Copy out all lines from the entries below in which "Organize" occurs.
____________________
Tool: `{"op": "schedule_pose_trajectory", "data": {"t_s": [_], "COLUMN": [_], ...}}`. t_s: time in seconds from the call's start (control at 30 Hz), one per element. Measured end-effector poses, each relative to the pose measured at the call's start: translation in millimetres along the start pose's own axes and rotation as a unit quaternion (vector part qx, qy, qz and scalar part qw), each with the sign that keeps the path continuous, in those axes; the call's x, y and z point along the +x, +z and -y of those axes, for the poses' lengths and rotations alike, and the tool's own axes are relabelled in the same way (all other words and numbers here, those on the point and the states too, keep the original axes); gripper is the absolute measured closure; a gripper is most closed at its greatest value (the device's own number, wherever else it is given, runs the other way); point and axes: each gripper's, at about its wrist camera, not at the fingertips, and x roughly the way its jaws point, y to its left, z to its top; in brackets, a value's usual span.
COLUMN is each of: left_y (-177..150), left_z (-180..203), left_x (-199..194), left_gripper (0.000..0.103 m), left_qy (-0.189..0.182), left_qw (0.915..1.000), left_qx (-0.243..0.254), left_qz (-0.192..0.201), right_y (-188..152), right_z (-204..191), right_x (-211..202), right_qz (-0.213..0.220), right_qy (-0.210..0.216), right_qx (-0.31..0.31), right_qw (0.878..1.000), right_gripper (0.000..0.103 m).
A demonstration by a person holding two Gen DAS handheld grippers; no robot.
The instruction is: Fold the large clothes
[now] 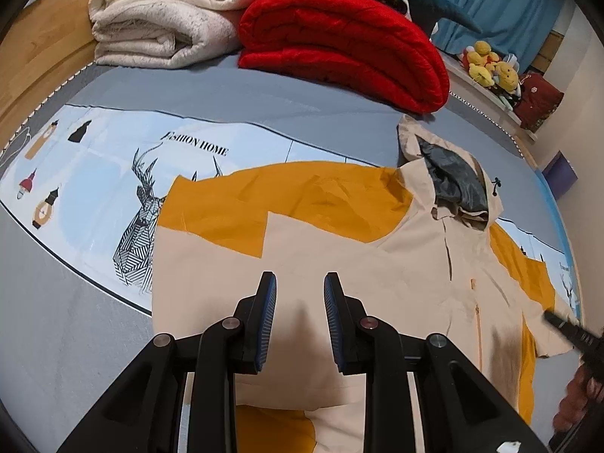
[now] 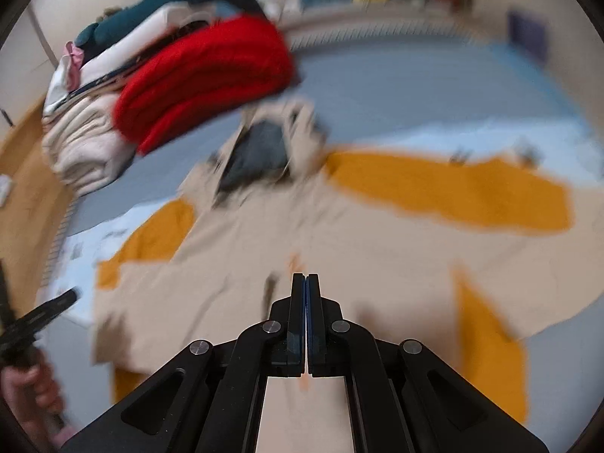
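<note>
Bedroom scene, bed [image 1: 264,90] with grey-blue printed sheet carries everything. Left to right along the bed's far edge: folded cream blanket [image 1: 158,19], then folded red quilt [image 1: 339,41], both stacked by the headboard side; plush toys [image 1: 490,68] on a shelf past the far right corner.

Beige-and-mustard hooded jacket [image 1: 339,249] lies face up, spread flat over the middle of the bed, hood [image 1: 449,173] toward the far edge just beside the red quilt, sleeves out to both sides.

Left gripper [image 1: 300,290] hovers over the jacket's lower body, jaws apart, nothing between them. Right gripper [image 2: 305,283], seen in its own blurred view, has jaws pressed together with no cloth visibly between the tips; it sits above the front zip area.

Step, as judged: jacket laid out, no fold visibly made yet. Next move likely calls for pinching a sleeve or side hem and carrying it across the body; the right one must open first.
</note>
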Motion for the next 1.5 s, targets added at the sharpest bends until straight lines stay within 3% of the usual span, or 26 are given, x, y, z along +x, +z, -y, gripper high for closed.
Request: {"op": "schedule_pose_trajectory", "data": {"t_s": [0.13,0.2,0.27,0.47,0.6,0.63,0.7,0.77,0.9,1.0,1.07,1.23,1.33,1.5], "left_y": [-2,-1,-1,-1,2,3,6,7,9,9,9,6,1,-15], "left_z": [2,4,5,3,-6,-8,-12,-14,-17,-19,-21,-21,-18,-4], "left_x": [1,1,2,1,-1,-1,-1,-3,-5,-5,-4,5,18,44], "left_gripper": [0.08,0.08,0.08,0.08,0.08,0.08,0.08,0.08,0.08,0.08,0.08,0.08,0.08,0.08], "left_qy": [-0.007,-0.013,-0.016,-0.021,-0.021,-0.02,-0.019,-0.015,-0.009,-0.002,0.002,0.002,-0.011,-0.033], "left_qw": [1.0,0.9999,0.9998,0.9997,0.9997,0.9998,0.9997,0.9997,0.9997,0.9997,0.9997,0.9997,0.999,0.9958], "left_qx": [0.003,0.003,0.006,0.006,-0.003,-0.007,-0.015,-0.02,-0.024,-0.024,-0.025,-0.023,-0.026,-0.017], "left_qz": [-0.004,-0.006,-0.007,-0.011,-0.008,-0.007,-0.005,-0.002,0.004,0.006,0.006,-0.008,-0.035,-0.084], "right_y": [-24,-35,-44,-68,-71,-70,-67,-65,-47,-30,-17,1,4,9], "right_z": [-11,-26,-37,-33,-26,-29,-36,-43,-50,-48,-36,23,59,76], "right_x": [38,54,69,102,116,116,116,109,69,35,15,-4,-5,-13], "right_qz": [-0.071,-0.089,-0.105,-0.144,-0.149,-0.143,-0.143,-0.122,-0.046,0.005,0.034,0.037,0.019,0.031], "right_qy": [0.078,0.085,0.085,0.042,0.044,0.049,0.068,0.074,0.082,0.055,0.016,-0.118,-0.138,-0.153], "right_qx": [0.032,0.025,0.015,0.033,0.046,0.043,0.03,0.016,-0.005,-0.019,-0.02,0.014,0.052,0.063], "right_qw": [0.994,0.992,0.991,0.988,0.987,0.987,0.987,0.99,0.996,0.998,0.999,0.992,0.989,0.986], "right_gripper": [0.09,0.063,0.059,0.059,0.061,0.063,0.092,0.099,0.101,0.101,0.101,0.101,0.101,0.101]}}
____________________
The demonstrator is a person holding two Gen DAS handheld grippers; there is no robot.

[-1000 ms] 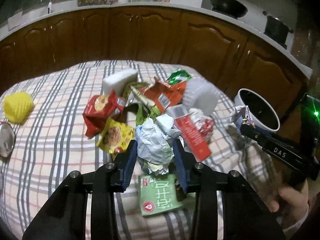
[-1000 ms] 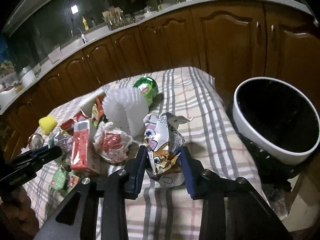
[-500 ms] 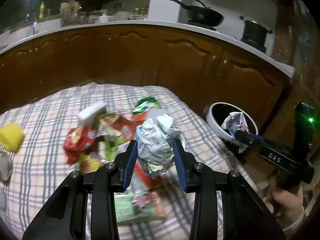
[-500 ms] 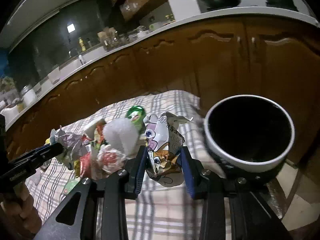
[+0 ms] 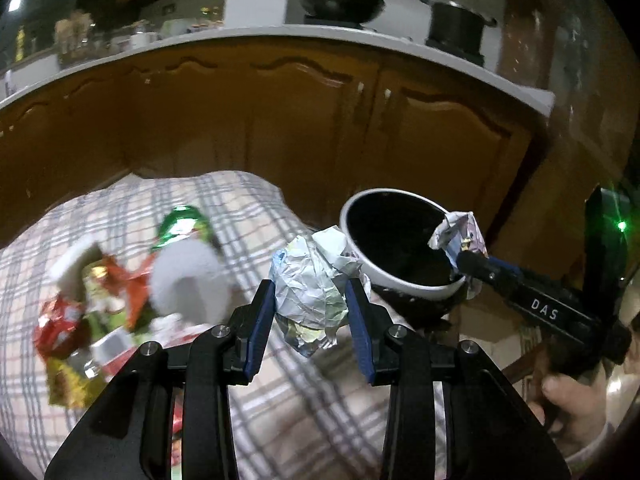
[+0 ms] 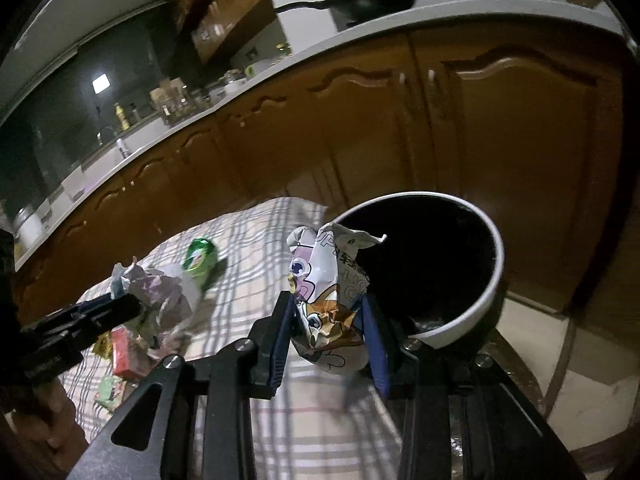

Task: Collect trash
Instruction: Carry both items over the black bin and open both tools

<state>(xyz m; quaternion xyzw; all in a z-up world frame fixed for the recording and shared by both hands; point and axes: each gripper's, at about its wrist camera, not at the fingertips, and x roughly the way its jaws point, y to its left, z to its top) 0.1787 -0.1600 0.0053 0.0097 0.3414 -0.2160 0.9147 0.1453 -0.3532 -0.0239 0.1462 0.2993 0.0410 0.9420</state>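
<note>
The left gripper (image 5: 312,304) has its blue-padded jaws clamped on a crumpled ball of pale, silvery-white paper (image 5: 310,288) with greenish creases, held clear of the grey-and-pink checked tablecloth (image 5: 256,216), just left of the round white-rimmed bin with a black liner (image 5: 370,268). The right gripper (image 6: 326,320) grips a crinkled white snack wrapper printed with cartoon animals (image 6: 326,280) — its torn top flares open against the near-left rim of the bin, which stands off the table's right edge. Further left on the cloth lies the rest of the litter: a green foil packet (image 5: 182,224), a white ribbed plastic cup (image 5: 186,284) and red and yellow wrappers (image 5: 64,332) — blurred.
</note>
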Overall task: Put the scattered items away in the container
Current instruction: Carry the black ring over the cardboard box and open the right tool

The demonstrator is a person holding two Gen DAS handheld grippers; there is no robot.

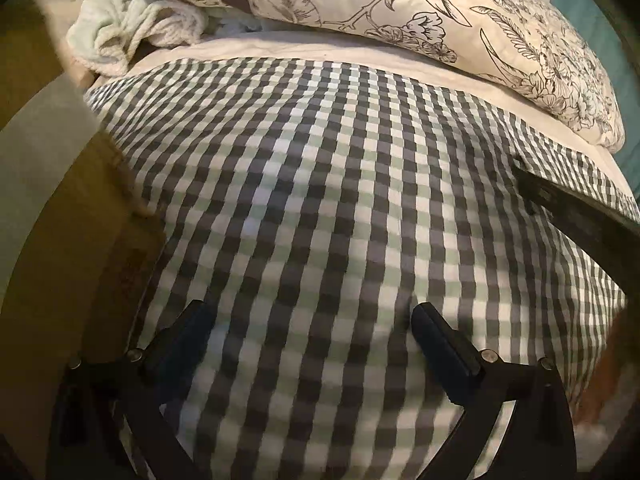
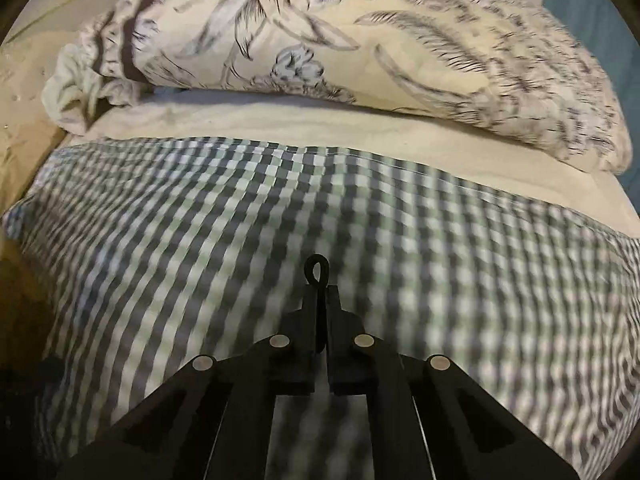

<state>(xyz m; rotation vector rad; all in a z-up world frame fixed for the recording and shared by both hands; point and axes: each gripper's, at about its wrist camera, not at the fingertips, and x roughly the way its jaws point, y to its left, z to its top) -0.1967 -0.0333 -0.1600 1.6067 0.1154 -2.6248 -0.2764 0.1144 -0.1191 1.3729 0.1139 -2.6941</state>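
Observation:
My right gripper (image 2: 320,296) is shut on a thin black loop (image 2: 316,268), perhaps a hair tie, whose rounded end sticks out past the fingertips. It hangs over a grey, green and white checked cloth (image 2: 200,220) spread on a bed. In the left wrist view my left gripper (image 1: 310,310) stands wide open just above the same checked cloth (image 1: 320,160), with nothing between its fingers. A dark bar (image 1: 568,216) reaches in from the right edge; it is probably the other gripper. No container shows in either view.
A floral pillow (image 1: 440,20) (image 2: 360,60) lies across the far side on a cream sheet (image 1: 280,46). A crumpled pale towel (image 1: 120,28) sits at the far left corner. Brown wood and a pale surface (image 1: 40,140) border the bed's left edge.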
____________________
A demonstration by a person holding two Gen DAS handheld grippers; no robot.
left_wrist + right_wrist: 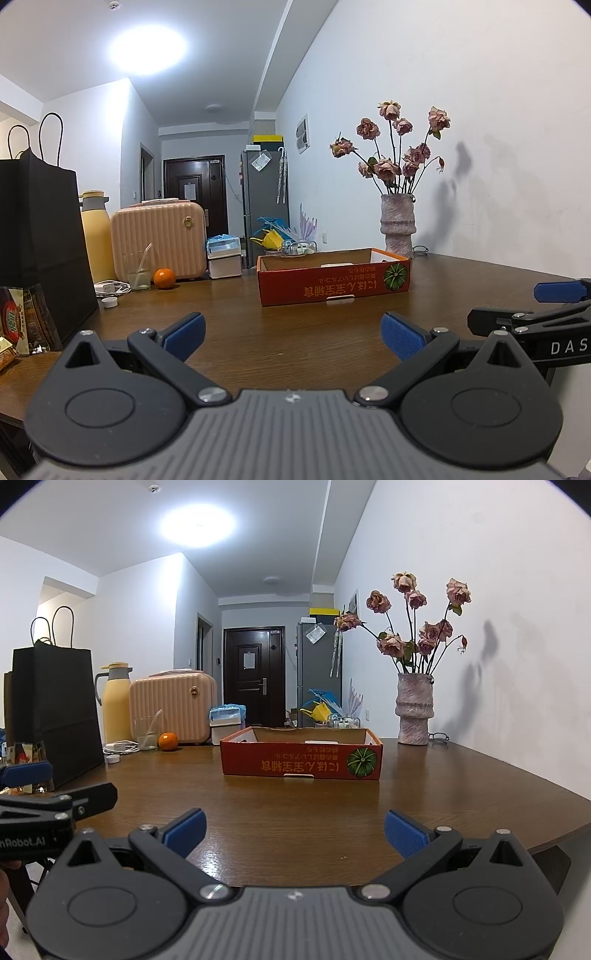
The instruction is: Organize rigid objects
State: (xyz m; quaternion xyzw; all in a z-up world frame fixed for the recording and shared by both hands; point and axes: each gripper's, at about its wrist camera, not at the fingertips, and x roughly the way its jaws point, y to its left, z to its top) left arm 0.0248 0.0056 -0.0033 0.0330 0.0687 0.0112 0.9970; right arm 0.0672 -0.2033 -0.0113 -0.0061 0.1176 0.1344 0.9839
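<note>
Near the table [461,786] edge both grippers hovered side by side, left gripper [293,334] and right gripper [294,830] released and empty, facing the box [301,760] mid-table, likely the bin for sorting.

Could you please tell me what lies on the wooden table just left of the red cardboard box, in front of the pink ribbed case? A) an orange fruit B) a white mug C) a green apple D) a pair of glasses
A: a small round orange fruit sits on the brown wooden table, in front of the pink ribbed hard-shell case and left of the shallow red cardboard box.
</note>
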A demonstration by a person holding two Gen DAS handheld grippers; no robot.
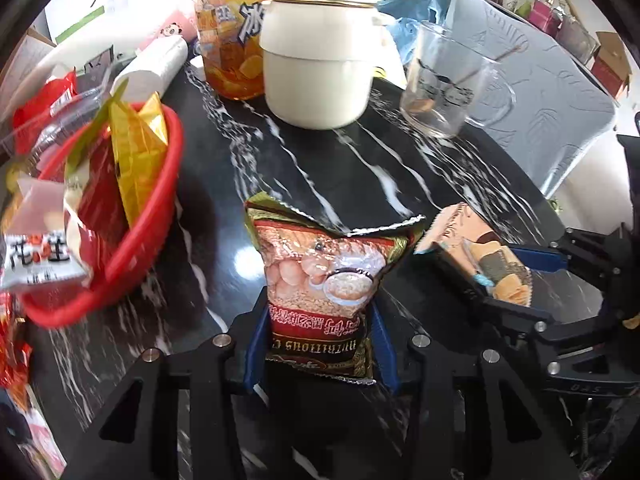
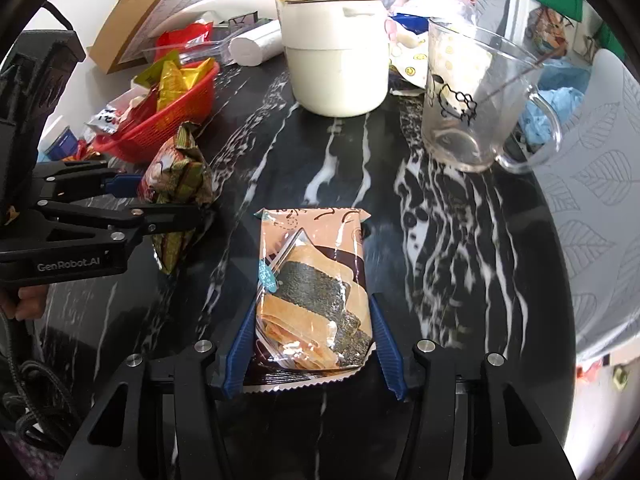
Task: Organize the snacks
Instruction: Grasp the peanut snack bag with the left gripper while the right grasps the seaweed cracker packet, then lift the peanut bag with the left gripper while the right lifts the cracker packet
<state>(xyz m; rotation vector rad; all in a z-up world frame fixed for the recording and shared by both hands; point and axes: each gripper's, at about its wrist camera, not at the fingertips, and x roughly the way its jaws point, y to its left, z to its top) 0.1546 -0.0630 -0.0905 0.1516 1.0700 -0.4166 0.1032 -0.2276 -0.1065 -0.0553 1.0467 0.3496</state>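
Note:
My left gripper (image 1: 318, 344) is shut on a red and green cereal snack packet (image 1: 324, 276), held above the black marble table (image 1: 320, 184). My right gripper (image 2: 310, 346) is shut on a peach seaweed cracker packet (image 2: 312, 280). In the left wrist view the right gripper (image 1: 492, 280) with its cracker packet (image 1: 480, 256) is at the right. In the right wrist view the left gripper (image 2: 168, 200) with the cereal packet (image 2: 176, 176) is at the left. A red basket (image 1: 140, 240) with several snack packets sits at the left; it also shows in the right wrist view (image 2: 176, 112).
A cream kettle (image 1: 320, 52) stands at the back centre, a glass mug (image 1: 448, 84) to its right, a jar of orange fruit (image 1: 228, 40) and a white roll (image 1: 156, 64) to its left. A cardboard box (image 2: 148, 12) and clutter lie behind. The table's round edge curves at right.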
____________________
- **TASK ANSWER**
The instruction is: Organize rigid objects
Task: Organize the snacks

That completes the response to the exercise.